Another benefit? CrossFit helps prevent those dreaded workout plateaus so you'll actually be excited to work out. "CrossFit forces you to do things you would have never done before. It forces you to push yourself in a way that you thought you had pushed yourself . . . and it makes you better at overall life," Yumi says.
Tips For Getting Started
Shirley and Yumi recommend finding a reputable facility and signing up for the on-ramp (sometimes called foundations or fundamentals) program so you can learn the basic exercises. "It's a comfortable and safe way to learn the movement patterns so you can stay injury-free," Yumi says. You'll also learn beginner versions of certain moves — if you've never done a pull-up, they'll show you how you can do one using a box and a band. Then you can jump right into regular classes, modifying exercises as you need to. Some gyms offer endurance programs or private instruction, so if you have a specific running goal, they can help you achieve it.
Don't just jump into a new CrossFit program, however. Meghan and Tyler Barnes, owners of CrossFit TT, warn that "you'll be super, super sore when you start," so it's probably not a great idea to sign up when you're training for a race. Definitely listen to your body, but stick with it — don't miss a class on account of being too sore. Good programs will go easy on the muscle groups that were worked hard the day before, and getting your heart rate up can ease soreness.
How to Prevent Injury
Pull-ups, handstand push-ups, and pistols (one-legged squats) are pretty intense exercises, so if you want to avoid a CrossFit injury, "you've got to pay attention in your fundamentals class and learn proper form," Yumi advises. Don't do an exercise unless you understand the movements; when you're ready to make an exercise harder, only change one aspect at a time such as speed, weight amount, or number of reps. Some 60-minute classes include warmup and stretching afterward, so if yours doesn't, be sure to take some time before and after to fit them in.
How Often Should Runners Do CrossFit?
All four CrossFit instructors agree that it all depends on your goals. If running is your focus, use CrossFit as a supplement and do it as often as it fits into your workout schedule, about two to three times a week. You can increase sessions on your off-season, say, when you're not training for a marathon. "Don't overdo it. You might think you're capable of running and doing CrossFit every day," but taxing your muscles without rest days is a surefire way to an injury, Meghan says.
Should Runners Eat Strictly Paleo?
To increase performance and build muscle, many CrossFitters follow a Paleo diet, which excludes grains, dairy products, legumes, refined sugars, and any other processed foods.
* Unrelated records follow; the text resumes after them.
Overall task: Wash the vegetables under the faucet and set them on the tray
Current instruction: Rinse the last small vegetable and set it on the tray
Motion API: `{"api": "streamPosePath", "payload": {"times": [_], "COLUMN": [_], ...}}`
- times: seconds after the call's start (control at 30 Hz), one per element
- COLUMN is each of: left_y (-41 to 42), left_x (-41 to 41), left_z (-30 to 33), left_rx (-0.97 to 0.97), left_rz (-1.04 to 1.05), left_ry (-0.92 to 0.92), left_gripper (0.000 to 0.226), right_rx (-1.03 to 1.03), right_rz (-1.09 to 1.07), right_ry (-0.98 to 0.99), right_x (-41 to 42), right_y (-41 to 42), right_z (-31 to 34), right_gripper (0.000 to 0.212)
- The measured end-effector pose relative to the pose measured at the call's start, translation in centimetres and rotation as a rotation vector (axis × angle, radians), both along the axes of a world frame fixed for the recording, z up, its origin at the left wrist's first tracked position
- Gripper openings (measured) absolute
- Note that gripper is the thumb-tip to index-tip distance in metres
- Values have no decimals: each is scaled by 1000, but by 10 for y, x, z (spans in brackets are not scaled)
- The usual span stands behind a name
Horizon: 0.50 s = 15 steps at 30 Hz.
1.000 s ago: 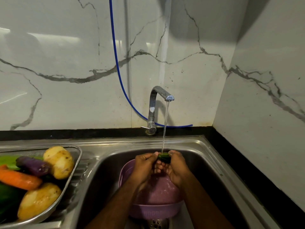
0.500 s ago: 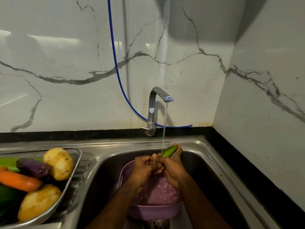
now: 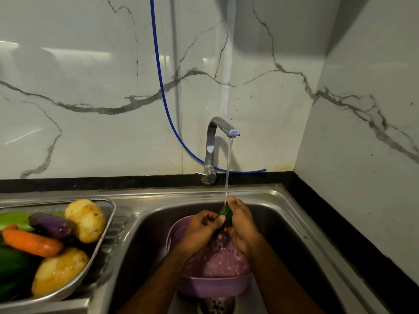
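- While the water runs from the faucet (image 3: 223, 129) in a thin stream, both hands work a small green vegetable (image 3: 225, 213) over the sink (image 3: 283, 223), directly above the purple colander (image 3: 213, 287) that sits in the basin near its front edge.
- The right hand (image 3: 241, 225) has its grip curled around the green vegetable, most of which is hidden in the palm; only a dark green patch shows between the two hands.
- The left hand (image 3: 200, 227) has its grip curled too, with the fingertips pressed against the vegetable's near side, so it reads as a pinch or rub; exactly how much it holds I cannot tell.
- Half a second ago the vegetable's pale green tip stuck up and out from the right hand, clear of the stream; now it is drawn down into the hands and the stream lands right on it. A second ago it lay low between both hands, so it is being turned and rubbed.
- That suggests this piece is mid-wash, not yet ready to set down.
- The tray (image 3: 108, 214), on the drainboard at the sink's left edge, already carries two potatoes (image 3: 85, 219), a carrot (image 3: 31, 243), an eggplant (image 3: 51, 225) and darker green pieces, well apart from the hands.
- My judgement: the task is far along, with this piece still to go to the tray.
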<state>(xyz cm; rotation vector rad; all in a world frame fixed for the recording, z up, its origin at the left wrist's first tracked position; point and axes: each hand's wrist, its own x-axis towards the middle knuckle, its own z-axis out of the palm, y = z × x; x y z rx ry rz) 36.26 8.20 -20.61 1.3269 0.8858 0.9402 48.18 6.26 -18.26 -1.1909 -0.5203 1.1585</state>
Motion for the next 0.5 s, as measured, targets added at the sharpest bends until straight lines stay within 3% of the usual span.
{"api": "streamPosePath", "payload": {"times": [0.13,0.27,0.4,0.5], "left_y": [0,6,8,10], "left_x": [-5,-9,-13,-16], "left_z": [1,-3,-7,-13], "left_rx": [-45,-66,20,38], "left_rz": [-64,-74,-91,-129], "left_ry": [48,78,96,145], "left_gripper": [31,35,19,28], "right_rx": [19,23,33,12], "right_rz": [-51,-67,-44,-12], "right_ry": [-141,-130,8,100], "right_x": [-2,-3,1,-2], "right_y": [6,5,3,1], "right_z": [-4,-2,-3,0], "right_gripper": [23,24,29,28]}}
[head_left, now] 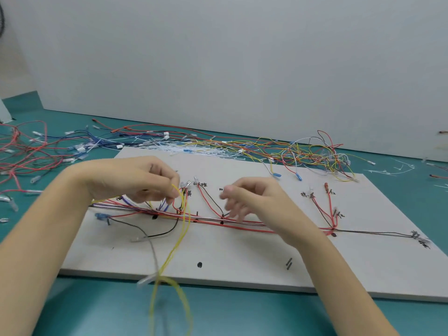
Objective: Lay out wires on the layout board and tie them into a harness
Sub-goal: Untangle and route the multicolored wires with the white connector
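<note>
1. The layout board (pixel 242 270) lies flat on the teal surface (pixel 72 311), a pale panel with handwritten marks, black dots and short black pegs.
2. A bundle of wires (pixel 242 223) — mostly red, with white and dark strands — runs along the board from left to right, with branches rising toward the marked spots at the far edge.
3. The left hand (pixel 131 178) hovers over the left part of the board; its fingers (pixel 173 194) are curled and pinch a yellow wire (pixel 180 238) near the top of its loop.
4. That yellow wire hangs down from the pinch, crosses the bundle and the board's near edge, and trails blurred over the surface toward the camera.
5. The right hand (pixel 252 202) is above the middle of the bundle, fingers loosely spread and blurred — they hold nothing that can be made out, though the fingertips are near the red strands.
6. A dark wire (pixel 160 235) curves across the board's left half, ending beside a blue connector (pixel 100 217).
7. Beyond the board, loose wires (pixel 303 151) in yellow, red and white lie tangled against the grey wall (pixel 242 57); more red and blue ones (pixel 36 151) lie at the far left.
8. White cable ties (pixel 194 150) lie scattered at the board's far edge.
</note>
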`<action>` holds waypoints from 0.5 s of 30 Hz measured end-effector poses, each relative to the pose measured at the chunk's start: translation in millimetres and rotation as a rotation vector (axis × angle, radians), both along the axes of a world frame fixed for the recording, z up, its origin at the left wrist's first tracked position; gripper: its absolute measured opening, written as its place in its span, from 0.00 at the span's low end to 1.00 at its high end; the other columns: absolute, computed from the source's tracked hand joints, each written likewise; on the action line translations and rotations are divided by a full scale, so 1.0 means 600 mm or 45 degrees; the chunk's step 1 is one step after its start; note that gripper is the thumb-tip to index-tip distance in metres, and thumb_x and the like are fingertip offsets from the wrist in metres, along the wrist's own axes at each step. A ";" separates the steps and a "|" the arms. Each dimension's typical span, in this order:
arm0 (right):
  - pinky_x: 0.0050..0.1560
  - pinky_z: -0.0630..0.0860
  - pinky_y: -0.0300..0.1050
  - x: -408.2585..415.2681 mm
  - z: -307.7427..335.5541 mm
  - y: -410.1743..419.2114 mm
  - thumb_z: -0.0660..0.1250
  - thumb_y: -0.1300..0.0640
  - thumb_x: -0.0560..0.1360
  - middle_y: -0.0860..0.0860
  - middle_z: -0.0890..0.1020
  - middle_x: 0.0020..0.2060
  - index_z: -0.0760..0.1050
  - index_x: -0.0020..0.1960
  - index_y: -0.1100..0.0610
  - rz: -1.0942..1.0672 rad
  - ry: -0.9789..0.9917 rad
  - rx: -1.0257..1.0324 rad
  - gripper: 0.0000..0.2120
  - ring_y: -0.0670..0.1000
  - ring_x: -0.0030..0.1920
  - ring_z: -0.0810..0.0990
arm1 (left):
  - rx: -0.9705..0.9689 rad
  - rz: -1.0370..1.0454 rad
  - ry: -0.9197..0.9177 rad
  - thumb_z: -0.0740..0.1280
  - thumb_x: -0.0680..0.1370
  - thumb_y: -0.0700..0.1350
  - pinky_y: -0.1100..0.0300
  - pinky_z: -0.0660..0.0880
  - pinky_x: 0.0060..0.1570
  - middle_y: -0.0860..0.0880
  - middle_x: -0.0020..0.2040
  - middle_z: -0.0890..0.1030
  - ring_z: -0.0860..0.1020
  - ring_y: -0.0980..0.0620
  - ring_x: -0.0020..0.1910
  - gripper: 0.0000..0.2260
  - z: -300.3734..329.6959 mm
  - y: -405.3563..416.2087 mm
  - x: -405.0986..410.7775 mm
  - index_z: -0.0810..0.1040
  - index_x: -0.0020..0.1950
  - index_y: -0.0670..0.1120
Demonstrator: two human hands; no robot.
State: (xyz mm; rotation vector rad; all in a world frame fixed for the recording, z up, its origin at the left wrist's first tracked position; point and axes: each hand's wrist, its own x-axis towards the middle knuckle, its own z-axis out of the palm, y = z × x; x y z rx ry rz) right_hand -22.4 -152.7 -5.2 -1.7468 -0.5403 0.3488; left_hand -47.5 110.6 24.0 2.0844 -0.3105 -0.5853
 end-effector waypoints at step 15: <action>0.32 0.77 0.39 -0.018 0.004 0.020 0.63 0.58 0.77 0.49 0.76 0.29 0.83 0.50 0.58 0.247 0.672 0.538 0.09 0.48 0.29 0.78 | -0.263 0.354 -0.196 0.70 0.68 0.67 0.70 0.56 0.22 0.50 0.33 0.75 0.63 0.54 0.26 0.16 -0.003 -0.035 0.012 0.82 0.44 0.55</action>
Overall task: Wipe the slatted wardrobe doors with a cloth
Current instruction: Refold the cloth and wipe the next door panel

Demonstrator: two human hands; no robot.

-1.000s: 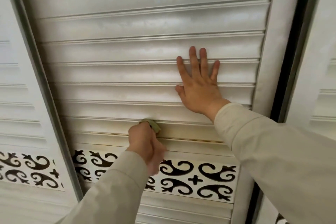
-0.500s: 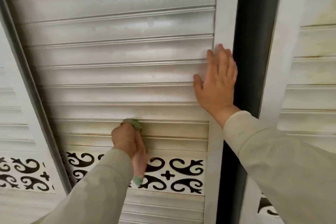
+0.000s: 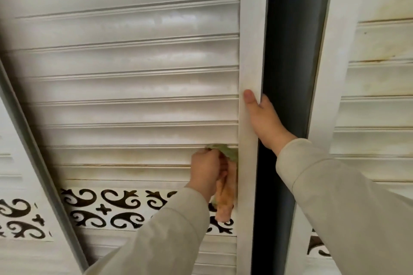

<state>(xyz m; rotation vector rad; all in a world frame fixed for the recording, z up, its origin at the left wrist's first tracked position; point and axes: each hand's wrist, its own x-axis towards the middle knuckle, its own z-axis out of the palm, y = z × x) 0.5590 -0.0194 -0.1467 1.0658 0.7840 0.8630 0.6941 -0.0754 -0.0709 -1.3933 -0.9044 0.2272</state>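
Note:
A white slatted wardrobe door [image 3: 134,87] fills the middle of the head view. My left hand [image 3: 206,171] grips a green and orange cloth [image 3: 225,194] and presses its top against a lower slat, right beside the door's right stile [image 3: 249,51]. The cloth's tail hangs down below the fist. My right hand [image 3: 264,121] grips the right stile's edge, thumb on the front face and fingers hidden behind the edge.
A dark gap [image 3: 288,73] separates this door from another slatted door [image 3: 377,96] on the right. A black-and-white ornamental band [image 3: 116,207] runs under the slats. A grey frame bar [image 3: 33,140] and a further door panel lie at the left.
My left hand has slid the cloth rightward along the slat to the stile. My right hand left the slats, moved right and took hold of the door's edge.

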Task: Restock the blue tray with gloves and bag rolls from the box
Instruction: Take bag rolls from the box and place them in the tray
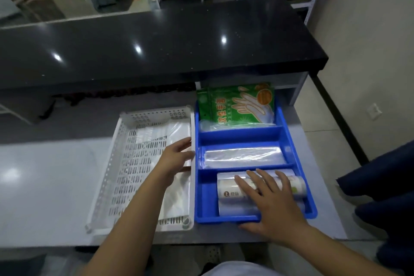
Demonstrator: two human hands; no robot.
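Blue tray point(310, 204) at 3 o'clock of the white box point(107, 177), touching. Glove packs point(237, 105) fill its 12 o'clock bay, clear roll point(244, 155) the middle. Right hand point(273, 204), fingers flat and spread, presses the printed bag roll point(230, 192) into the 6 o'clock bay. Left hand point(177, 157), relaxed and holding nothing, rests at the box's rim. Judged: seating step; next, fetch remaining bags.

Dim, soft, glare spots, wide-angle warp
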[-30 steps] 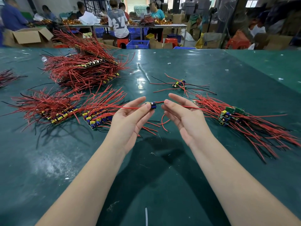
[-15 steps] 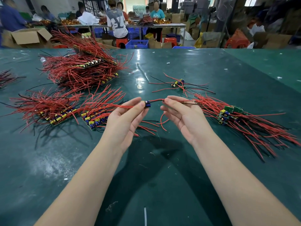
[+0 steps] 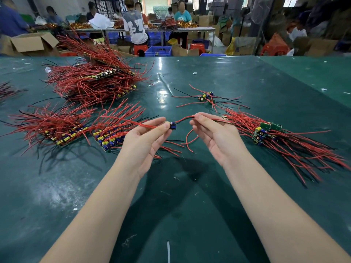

We're talking mostly meats, fruits, vegetables, nuts, and seeds. While eating close to nature and ditching artificial or overly processed foods is healthy, a runner doing long workouts needs carbs for energy. Yumi recommends eating "80 percent Paleo, 100 percent of the time" but to modify based on your workout needs.
CrossFit certainly has faced criticism recently, and the fitness conglomerate's new program for kids as young as 3 in Long Island City, NY, is no exception, The Huffington Post reports. Many people are questioning whether "extreme" workouts for kids are healthy. But Michele Kelber, a representative for the gym, clarifies that the kids' program is not a scaled-down version of the regular version, but instead it's a program designed especially for young athletes.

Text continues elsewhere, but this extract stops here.